As a boy, I was very struck by a brief yet extremely powerful and effective essay by a great Italian writer, Giovanni Arpino – whose work, as often happens when we shuffle off this mortal coil, has gradually fallen into oblivion, without this in any way undermining the great literary value of his writings.
In the preface to a rare and precious volume entitled L’olivo, written by Napo Mastrangelo, Arpino focussed on olive trees “that remind Man of his movements, his stature, his gestures”, pointing out that the olive tree has “the same face as Man, with its long deep scars”.
At first, I have to confess that it seemed rather an overstatement to associate the olive tree with Man. I used to think of it as a sort of poetic licence, a pure exercise in style, but then, as over the years I went on to read many similar tomes on the olive tree, it occurred to me – a conviction that has grown stronger over time – that, in point of fact, there is no other tree, in nature, anywhere in the world that is as close to the human species as the olive. Man and the olive tree seem to be at one, the expression of a single identity. Proof of this lies in the fact that this tree, so special and so unique, which played a central role in the legend of Athena, marks the birth of the polis, of one of history’s greatest and longest-lived cities, the hub of civic and political life, as well as a vibrant cultural stronghold.
In reinforcing this concept, I was also helped by a brilliant essay by Ildebrando Imberciadori, contained in the volume Storia dell’agricoltura europea[A History of European Agriculture], published by Etas Libri in 1980, in which he quoted Professor Mario Marinucci, of the University of Perugia, who told his students without hesitation that “the olive is the most human of trees because its nature, just like that of man, overflows with contrasts”. In his highly poetic Italian, from the 1950s, he spoke of the tip of an olive tree which “stands in all its splendour, and yet its trunk is gnarled, its branches twisted; its leaf is delicate yet sharp; its appearance is docile yet it contains the strength borne out of a life lived for centuries; its fruit is tender with a very hard pit, its liquid essence produces a flame that both nourishes and destroys, while life and death cross paths, consecrated by it, the joy of the offering intertwining with the extreme rite of sacrifice.

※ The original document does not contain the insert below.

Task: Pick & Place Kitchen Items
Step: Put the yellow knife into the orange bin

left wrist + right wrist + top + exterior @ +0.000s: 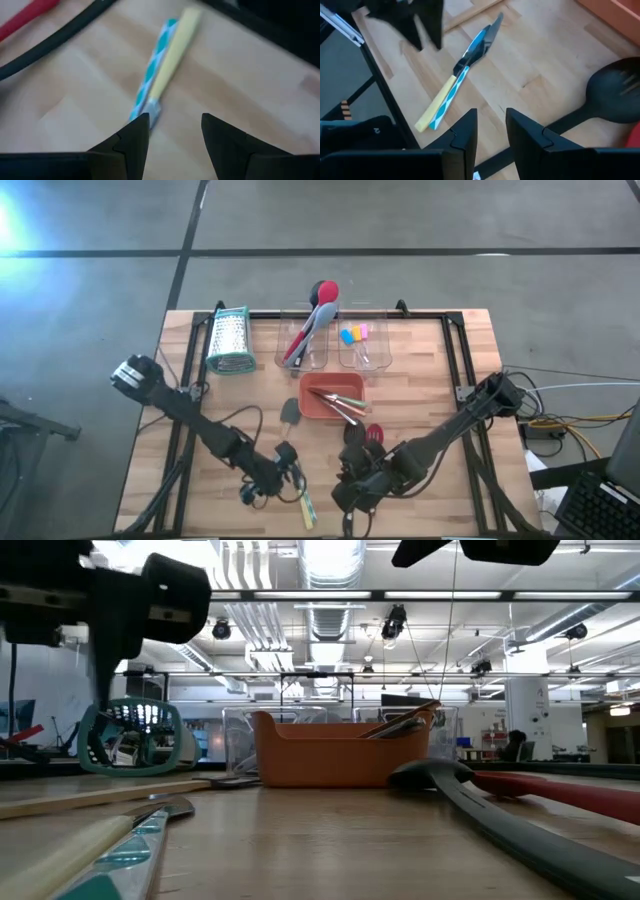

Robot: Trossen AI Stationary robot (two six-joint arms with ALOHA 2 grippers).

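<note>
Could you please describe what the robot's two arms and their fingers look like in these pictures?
Both arms are dark, slim and jointed, with thin black cables trailing alongside them. The left gripper has two matte black, wedge-shaped fingers with angular tips. The right gripper has the same black, blocky fingers. No readable markings show on either.

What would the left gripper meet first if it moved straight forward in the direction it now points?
Probably the yellow-handled tool with its teal-patterned partner, lying on the table just ahead of the open left gripper. Depth is uncertain.
</note>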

The most sublime spirituality and the most earthly aspects thus merge in the olive tree: that is why it is known as the tree of Man”.
It might seem like a story from another era, told in an archaic style, but there is no getting away from the heart of the matter – the olive tree is the most human plant imaginable. And of course it goes without saying that if it hadn’t been for Man, all there would be is the oleaster, the wild olive tree that, as was effectively evoked in Homer’s Odyssey, represents the loss of self, the condition of beastliness and the uncontrollable might of Mother Nature.
The olive tree marks Man’s entrance onto the stage of history. That is exactly why we should not be frightened by the idea of the olive tree today taking on other forms and features, becoming something different from what it was in the past.
Plants change, and new cultivars arrive on the scene. New cultivation criteria and templates are being adopted, as are new training systems. That means high density, genetic improvement. Today’s olive trees tend to be grown as a sort of community, as if coming together to form a crowd. At the time of Carthage, though, just before the birth of Christ, olive trees would be planted 13 metres apart, with 30 to 60 trees per hectare. Modern plantings, meanwhile, can have up to 400 olive trees per hectare. The gap between trees has fallen to as low as 5 metres; but with a super-intensive system, there can be two thousand or more trees per hectare. Just like Man the city-dweller, stuffed into buildings holding hundreds or even thousands of people. Over time, all things evolve; and both traditional and modern olive-growing techniques can coexist, as required, in different places, to suit different climates, slopes and exposures. Man and the olive tree share a common destiny. The more olive trees that are planted and cultivated, the more our identity can hold firm and continue on its long journey. Then it will all come to an end, on an unspecified day, as always, but we cannot possibly know how, when and why.
[The volume L’olivo / The olive, by Napo Mastrangelo, was published in 1982 in a bilingual Italian/English edition, not for sale, for Fertimont, a company in the Montedison Group.]